» TASK DIRECTIONS: First find the line with "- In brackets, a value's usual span" in the entries below, then set down exactly every line through the line with "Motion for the", that line included.

» Records from a dataset:
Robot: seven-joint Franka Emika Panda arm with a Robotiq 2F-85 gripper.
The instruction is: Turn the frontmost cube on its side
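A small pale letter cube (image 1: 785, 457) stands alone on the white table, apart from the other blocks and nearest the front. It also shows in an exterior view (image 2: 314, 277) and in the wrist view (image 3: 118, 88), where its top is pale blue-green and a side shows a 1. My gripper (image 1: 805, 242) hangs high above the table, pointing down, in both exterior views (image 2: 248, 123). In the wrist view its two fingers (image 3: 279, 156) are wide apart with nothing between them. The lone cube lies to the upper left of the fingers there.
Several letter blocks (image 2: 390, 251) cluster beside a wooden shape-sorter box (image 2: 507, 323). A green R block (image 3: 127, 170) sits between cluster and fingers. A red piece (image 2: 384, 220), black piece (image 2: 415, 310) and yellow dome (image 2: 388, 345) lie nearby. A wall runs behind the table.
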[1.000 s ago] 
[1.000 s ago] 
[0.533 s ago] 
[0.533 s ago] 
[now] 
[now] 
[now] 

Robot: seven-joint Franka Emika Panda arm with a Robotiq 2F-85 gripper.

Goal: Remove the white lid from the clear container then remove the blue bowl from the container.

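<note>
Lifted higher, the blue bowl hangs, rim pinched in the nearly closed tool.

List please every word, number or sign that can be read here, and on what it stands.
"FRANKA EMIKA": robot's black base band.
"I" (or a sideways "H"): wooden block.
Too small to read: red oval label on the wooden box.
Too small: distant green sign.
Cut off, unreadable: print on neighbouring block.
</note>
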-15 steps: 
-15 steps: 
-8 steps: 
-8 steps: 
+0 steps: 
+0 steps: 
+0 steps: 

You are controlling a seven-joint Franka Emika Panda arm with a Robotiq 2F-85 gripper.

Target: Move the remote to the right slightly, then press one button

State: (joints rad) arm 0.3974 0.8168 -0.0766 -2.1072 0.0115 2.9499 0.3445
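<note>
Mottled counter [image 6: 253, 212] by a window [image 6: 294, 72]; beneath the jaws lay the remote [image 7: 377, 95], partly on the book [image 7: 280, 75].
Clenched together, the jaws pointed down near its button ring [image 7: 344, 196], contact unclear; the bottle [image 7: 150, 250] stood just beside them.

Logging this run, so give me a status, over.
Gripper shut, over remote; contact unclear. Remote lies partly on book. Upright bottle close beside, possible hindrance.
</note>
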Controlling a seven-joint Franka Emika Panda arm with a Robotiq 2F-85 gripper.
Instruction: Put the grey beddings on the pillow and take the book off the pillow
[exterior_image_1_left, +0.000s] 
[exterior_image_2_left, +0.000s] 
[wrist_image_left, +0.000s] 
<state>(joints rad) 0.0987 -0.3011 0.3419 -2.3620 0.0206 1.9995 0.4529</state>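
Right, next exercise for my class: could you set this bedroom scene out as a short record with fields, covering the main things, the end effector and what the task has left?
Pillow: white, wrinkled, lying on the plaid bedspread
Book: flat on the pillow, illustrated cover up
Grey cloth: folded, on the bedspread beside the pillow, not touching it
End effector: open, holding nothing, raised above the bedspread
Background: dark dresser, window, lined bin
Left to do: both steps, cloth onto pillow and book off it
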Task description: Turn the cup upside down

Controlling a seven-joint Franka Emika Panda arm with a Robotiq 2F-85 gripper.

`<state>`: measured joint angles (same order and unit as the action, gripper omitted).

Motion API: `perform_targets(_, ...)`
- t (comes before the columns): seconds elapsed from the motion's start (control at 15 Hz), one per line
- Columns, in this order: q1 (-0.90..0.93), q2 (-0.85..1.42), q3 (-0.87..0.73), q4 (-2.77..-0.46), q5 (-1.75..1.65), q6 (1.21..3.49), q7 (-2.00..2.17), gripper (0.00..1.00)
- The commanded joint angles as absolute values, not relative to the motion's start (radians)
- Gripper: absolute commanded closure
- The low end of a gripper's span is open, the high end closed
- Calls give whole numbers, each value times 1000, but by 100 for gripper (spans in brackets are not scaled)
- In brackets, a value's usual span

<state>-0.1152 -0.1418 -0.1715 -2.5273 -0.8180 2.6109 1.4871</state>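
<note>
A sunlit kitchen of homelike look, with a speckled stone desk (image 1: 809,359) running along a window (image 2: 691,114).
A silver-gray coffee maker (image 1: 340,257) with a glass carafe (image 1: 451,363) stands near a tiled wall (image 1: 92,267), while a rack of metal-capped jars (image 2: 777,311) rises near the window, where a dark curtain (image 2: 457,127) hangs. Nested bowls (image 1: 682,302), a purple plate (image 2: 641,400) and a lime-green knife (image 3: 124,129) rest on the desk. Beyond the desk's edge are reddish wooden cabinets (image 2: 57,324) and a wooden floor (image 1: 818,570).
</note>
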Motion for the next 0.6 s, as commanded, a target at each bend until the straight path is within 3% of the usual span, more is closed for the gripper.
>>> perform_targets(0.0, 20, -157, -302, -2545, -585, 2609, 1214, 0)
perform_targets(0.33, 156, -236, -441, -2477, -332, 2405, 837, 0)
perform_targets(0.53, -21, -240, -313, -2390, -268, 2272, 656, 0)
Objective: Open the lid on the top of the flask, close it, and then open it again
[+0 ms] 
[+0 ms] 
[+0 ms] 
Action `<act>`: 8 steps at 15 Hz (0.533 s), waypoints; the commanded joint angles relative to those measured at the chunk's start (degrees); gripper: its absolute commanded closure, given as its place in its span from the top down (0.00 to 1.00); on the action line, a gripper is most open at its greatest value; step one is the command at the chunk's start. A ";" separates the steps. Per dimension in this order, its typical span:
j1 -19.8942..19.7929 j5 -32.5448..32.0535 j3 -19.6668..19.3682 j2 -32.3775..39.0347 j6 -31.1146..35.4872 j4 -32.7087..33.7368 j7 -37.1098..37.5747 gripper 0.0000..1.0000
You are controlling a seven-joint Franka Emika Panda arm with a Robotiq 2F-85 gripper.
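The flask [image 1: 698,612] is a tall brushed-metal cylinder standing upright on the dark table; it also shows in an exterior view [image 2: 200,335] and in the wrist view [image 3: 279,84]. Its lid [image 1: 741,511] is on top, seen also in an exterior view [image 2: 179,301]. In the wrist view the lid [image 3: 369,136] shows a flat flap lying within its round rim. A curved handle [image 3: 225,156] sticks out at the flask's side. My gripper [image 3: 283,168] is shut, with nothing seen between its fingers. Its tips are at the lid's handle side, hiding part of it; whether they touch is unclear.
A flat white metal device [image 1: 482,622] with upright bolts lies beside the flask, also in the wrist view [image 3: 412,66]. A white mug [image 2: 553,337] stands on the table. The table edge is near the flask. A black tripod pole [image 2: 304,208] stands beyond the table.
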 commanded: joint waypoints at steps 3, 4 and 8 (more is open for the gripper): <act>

» EXERCISE RESULT:
- In brackets, a value's usual span

<state>-0.1152 -0.1418 -0.1715 -2.5273 -0.8180 2.6109 1.4871</state>
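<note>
A sunlit kitchen of homelike look, with a speckled stone desk (image 1: 809,359) running along a window (image 2: 691,114).
A silver-gray coffee maker (image 1: 340,257) with a glass carafe (image 1: 451,363) stands near a tiled wall (image 1: 92,267), while a rack of metal-capped jars (image 2: 777,311) rises near the window, where a dark curtain (image 2: 457,127) hangs. Nested bowls (image 1: 682,302), a purple plate (image 2: 641,400) and a lime-green knife (image 3: 124,129) rest on the desk. Beyond the desk's edge are reddish wooden cabinets (image 2: 57,324) and a wooden floor (image 1: 818,570).
</note>
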Motion for the next 0.6 s, as commanded, a target at each bend until the straight path is within 3% of the usual span, more is closed for the gripper.

The exercise was answered completely.